Simeone : « Ici, chaque minute se gagne au mérite »
Meilleure défense de Liga avec cinq buts encaissés en douze rencontres (dont deux face au Real Madrid), l’Atlético reste un modèle d’imperméabilité. Souvent imité, le modèle traditionnel en 4-4-2 de Diego Simeone n’a jamais été égalé par les adeptes du bétonnage comme Getafe, le Real Valladolid ou le Deportivo Alavés, tous les trois à la lutte pour le maintien dans l’élite cette saison. Comment se fait-il que l’Atlético parvienne à sublimer sa méthode de son côté ? Grâce à l’évolution. Aujourd’hui, les concepts de Simeone ont été peaufinés pour alterner une défense à quatre avec une ligne arrière de cinq. Le but ? Exploiter un maximum les ailes et créer le décalage grâce aux mouvements dans les couloirs. Dès lors, l’ailier Yannick Ferreira Carrasco redescend de deux crans pour gicler en contre et prendre la défense adverse de vitesse comme lors de son but face au Barça. Une technique payante dans sa globalité, même si ce modèle a connu des limites lors du derby face au Real Madrid.
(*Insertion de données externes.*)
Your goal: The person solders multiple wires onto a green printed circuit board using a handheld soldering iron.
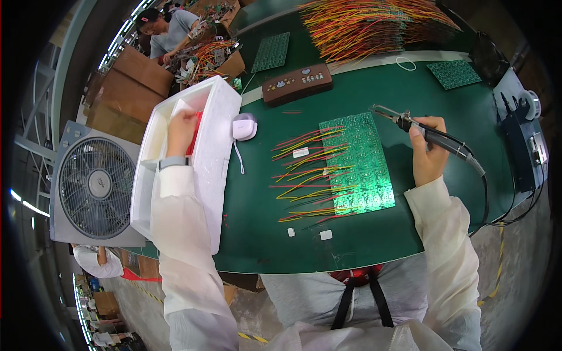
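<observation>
My left hand [182, 130] reaches into a white foam box [206, 193], over a compartment with red wires [196, 133]. Its fingers are curled, and their tips are hidden, so what they pinch does not show. In my right hand [429, 151] is a soldering iron [440, 138], its tip pointing left above the table. Just below and left of that tip lies a green circuit board panel [366, 161]. Rows of red, yellow and dark wires [304, 169] run across its left half and stick out past its left edge.
Beside the box are a white earbud case [244, 126] and a fan [98, 184]. Behind lie a brown case [297, 83], more boards [272, 51] and a big wire heap [374, 26]. A blue soldering station [523, 146] stands right. Another person [170, 32] works at far left.
</observation>
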The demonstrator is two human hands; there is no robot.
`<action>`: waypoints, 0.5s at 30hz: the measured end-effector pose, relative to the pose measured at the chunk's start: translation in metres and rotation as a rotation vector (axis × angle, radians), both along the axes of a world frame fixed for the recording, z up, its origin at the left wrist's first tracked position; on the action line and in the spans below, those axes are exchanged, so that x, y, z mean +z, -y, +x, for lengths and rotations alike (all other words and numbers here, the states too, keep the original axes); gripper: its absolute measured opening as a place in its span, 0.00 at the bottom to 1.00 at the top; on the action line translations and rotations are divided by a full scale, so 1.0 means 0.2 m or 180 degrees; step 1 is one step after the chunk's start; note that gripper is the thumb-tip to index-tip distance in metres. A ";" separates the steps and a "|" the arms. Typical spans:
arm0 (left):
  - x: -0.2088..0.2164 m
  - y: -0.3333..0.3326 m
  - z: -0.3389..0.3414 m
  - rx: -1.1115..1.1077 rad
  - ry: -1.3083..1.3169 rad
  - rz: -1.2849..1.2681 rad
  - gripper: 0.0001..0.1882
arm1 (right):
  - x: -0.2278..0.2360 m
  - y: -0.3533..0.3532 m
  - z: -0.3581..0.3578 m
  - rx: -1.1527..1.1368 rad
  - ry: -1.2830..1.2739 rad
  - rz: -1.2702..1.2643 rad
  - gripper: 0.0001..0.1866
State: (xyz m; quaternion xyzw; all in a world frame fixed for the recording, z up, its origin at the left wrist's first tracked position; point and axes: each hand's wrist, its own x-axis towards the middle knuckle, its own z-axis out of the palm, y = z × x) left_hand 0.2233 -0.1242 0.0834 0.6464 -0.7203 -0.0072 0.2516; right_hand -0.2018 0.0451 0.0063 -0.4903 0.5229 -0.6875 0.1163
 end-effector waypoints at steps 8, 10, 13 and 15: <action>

L’autre explication de cette exceptionnelle solidité, c’est la qualité de profondeur d’effectif dont bénéficie l’Atlético de Madrid. Orphelin de José María Giménez depuis le début du mois, l’Atlético ne connaît pas la crise défensive grâce à un Stefan Savić en forme olympique, un Felipe présent pour consolider la charnière centrale et un Mario Hermoso revigoré. De quoi permettre à Jan Oblak de s’équiper d’un beau gilet pare-balles. « Chaque joueur qui signe à l’Atlético de Madrid nécessite un temps d’adaptation pour intégrer notre méthode, assurait El Cholo à la suite de la victoire de ce week-end contre Elche (3-1). Nous savons qu’un joueur comme Hermoso est capable de jouer en stoppeur avec sa hiérarchie dans les choix et sa vision du jeu. Si Hermoso est aujourd’hui à ce niveau-là, c’est grâce à sa volonté de s’aligner sur notre exigence collective. Ici, il n’y a pas de poste attribué à l’un ou l’autre. Chaque minute se gagne au mérite. » Une philosophie valable également dans le domaine offensif, où la paire Luis Suárez-João Félix justifie sa place sur les pelouses de Liga par son excellent rendement (sept buts et une passe décisive en neuf matchs pour El Pistolero, cinq buts et trois passes décisives en douze rencontres pour la perle portugaise). De quoi faire trembler la défense de la Real Sociedad, qui, plus que jamais, aurait besoin d’un bon résultat ce mardi soir pour raviver la flamme. Et pour prouver qu’elle n’était pas qu’un tube de l’été.